● Your assignment
Go through the data and report each line that holds the string "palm".

---- Excerpted data

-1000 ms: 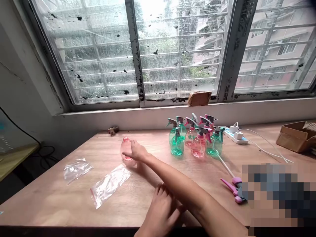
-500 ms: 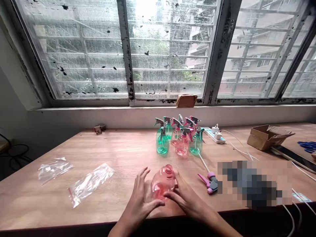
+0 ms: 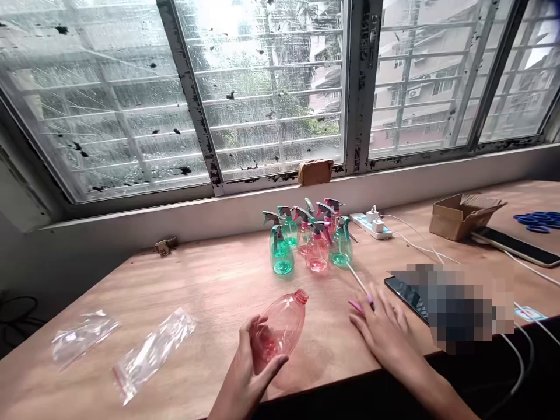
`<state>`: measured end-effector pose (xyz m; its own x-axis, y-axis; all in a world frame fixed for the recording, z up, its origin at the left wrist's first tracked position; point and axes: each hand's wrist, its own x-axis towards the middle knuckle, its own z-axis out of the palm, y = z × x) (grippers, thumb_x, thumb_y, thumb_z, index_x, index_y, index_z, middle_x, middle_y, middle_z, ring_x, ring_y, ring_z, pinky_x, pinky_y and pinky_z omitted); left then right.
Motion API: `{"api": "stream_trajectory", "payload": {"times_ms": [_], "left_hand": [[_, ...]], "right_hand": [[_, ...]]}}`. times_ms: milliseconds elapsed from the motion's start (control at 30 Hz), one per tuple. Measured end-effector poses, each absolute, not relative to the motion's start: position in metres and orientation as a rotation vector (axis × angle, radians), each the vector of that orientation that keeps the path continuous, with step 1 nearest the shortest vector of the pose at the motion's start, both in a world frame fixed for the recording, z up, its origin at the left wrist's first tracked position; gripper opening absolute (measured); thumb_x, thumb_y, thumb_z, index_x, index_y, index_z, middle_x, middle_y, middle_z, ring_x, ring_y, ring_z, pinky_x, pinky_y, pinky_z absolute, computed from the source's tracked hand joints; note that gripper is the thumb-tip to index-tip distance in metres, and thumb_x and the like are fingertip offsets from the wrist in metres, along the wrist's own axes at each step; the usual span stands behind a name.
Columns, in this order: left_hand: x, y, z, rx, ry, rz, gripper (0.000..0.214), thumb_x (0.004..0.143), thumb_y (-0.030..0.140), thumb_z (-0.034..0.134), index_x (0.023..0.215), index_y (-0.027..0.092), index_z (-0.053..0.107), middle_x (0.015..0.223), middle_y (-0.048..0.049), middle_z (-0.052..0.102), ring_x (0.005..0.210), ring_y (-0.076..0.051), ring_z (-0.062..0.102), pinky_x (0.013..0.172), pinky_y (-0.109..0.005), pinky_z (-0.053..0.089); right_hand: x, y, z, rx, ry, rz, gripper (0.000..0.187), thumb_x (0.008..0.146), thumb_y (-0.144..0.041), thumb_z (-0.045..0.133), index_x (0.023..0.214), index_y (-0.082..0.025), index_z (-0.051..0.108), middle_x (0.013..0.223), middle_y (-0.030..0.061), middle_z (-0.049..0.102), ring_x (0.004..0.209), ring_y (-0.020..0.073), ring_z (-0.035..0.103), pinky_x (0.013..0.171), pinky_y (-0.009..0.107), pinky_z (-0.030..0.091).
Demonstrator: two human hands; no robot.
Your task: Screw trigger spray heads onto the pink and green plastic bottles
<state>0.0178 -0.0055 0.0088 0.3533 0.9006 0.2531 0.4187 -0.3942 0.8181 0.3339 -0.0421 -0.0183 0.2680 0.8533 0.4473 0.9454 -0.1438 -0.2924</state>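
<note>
My left hand [image 3: 249, 367] is wrapped round the lower part of a clear pink bottle [image 3: 286, 321]. The bottle leans to the right above the table, its threaded neck uncapped. My right hand [image 3: 387, 338] lies over a pink and grey spray trigger head [image 3: 357, 306], fingers stretched out and apart. Most of the head is hidden under that hand; part of its pink trigger and its white dip tube [image 3: 359, 277] show. Behind the pink bottle stand several spray bottles with heads on, among them a green one [image 3: 282, 259] and a pink one [image 3: 317, 254].
Two clear plastic bags, one nearer [image 3: 153, 353] and one farther [image 3: 83, 338], lie at left. Toward the right are a power strip [image 3: 371, 226], an open cardboard box [image 3: 459, 219], phones, blue scissors [image 3: 538, 220], cables and a blurred-out patch. The table's front edge is close.
My right hand has let go of the pink bottle and moved right onto the spray head. My left hand has closed round the bottle, which now tilts right. The view has turned and tilted.
</note>
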Motion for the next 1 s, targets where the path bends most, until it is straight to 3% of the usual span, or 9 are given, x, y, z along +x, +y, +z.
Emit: {"api": "stream_trajectory", "payload": {"times_ms": [100, 233, 333, 500, 833, 1000], "left_hand": [[0.02, -0.005, 0.006, 1.949, 1.18, 0.982, 0.067, 0.094, 0.051, 0.065, 0.147, 0.032, 0.028, 0.154, -0.0154, 0.049, 0.138, -0.035, 0.054, 0.119, -0.061, 0.039], [0.02, -0.002, 0.005, 1.921, 1.163, 1.073, 0.066, 0.093, 0.046, 0.067, 0.146, 0.031, 0.031, 0.153, -0.014, 0.049, 0.138, -0.033, 0.054, 0.119, -0.058, 0.041], [0.019, 0.002, 0.003, 1.911, 1.157, 1.141, 0.068, 0.091, 0.041, 0.069, 0.147, 0.031, 0.032, 0.151, -0.0124, 0.05, 0.14, -0.032, 0.052, 0.12, -0.054, 0.04], [0.019, 0.003, 0.004, 1.774, 1.151, 1.191, 0.069, 0.089, 0.04, 0.072, 0.146, 0.028, 0.034, 0.15, -0.0145, 0.049, 0.141, -0.033, 0.051, 0.12, -0.054, 0.041], [0.018, -0.002, 0.008, 1.737, 1.113, 1.164, 0.067, 0.09, 0.039, 0.073, 0.145, 0.031, 0.036, 0.154, -0.0132, 0.044, 0.141, -0.035, 0.05, 0.118, -0.055, 0.041], [0.014, -0.002, 0.006, 1.77, 1.074, 1.093, 0.072, 0.091, 0.036, 0.071, 0.15, 0.031, 0.029, 0.154, -0.0143, 0.041, 0.139, -0.034, 0.051, 0.12, -0.055, 0.038]], "right_hand": [[0.334, -0.049, -0.014, -1.969, -1.777, -0.071, 0.038, 0.098, -0.038, 0.052, 0.125, -0.02, 0.071, 0.148, 0.0225, 0.058, 0.127, 0.0446, 0.059, 0.106, 0.067, 0.042], [0.326, -0.047, 0.001, -1.613, -1.753, 0.294, 0.029, 0.095, -0.037, 0.054, 0.114, -0.026, 0.073, 0.142, 0.015, 0.062, 0.132, 0.038, 0.056, 0.109, 0.058, 0.043], [0.329, -0.043, 0.005, -1.304, -1.565, 0.639, 0.035, 0.096, -0.045, 0.053, 0.123, -0.028, 0.068, 0.138, 0.0129, 0.064, 0.134, 0.0355, 0.054, 0.112, 0.052, 0.042], [0.348, -0.047, -0.004, -0.957, -1.217, 1.037, 0.053, 0.097, -0.06, 0.041, 0.126, -0.028, 0.072, 0.103, 0.0106, 0.074, 0.109, 0.0362, 0.063, 0.109, 0.054, 0.039], [0.347, -0.058, -0.005, -0.781, -1.141, 1.191, 0.066, 0.085, -0.074, 0.048, 0.116, -0.025, 0.079, 0.128, 0.0142, 0.072, 0.103, 0.0387, 0.06, 0.102, 0.055, 0.039], [0.346, -0.061, -0.001, -0.771, -1.032, 1.264, 0.075, 0.087, -0.078, 0.038, 0.105, -0.022, 0.083, 0.121, 0.0168, 0.077, 0.106, 0.0405, 0.062, 0.098, 0.052, 0.042]]}}
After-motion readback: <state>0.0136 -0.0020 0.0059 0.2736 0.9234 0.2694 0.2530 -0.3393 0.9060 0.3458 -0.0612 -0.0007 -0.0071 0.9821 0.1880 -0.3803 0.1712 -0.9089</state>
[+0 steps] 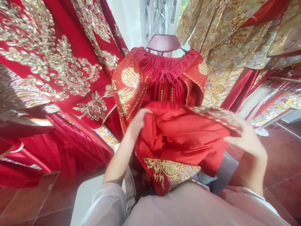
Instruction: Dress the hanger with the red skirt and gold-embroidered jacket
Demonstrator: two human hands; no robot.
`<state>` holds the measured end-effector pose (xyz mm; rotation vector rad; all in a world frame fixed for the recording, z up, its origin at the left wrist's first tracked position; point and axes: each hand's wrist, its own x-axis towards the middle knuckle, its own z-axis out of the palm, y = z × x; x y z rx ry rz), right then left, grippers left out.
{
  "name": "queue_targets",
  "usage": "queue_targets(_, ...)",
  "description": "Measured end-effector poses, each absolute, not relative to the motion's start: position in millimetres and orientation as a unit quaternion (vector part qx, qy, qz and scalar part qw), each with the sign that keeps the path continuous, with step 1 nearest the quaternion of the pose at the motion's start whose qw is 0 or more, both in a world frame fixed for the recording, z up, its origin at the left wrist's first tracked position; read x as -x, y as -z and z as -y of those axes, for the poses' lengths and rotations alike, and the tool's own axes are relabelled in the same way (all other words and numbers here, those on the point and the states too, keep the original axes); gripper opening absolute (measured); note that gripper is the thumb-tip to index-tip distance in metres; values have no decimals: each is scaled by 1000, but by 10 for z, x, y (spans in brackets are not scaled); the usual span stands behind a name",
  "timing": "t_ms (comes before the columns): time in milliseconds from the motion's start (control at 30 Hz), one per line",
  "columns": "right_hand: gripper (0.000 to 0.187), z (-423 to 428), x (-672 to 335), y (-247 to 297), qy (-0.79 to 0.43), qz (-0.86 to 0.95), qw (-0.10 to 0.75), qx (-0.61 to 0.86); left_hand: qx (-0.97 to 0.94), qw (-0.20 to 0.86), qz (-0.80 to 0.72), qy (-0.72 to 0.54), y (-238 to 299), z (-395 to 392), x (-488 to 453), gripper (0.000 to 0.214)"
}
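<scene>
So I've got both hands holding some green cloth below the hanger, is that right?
Not quite: the cloth is red, not green, as the head view shows. The left hand and right hand are both holding it below the hanger, as you say.

And here we go, my forearms (118, 158) angling forward, left hand (142, 117) curled inward, right hand (250, 135) blurred, thumb pointing inward below the fingers.
</scene>
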<state>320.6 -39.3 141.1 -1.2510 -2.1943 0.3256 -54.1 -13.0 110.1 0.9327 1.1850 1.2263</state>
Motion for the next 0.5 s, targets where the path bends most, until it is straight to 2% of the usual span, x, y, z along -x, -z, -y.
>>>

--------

● Solution for this exercise
`<state>`: measured end-effector pose (xyz m; its own x-axis, y-axis; all in a world frame fixed for the recording, z up, its origin at the left wrist's first tracked position; point and axes: each hand's wrist, its own x-axis towards the middle knuckle, its own z-axis out of the palm, y = z × x) (grippers, thumb_x, thumb_y, thumb_z, index_x, index_y, index_z, middle_x, middle_y, middle_z, ring_x, ring_y, ring_z, pinky_x, pinky_y and pinky_z omitted); left then right.
`<state>` holds the measured end-effector pose (xyz mm; rotation vector rad; all in a world frame fixed for the recording, z up, its origin at the left wrist's first tracked position; point and axes: each hand's wrist, its own x-axis towards the middle knuckle, its own z-axis out of the palm, y = z × x; x y z rx ry rz), right then left, grippers left out.

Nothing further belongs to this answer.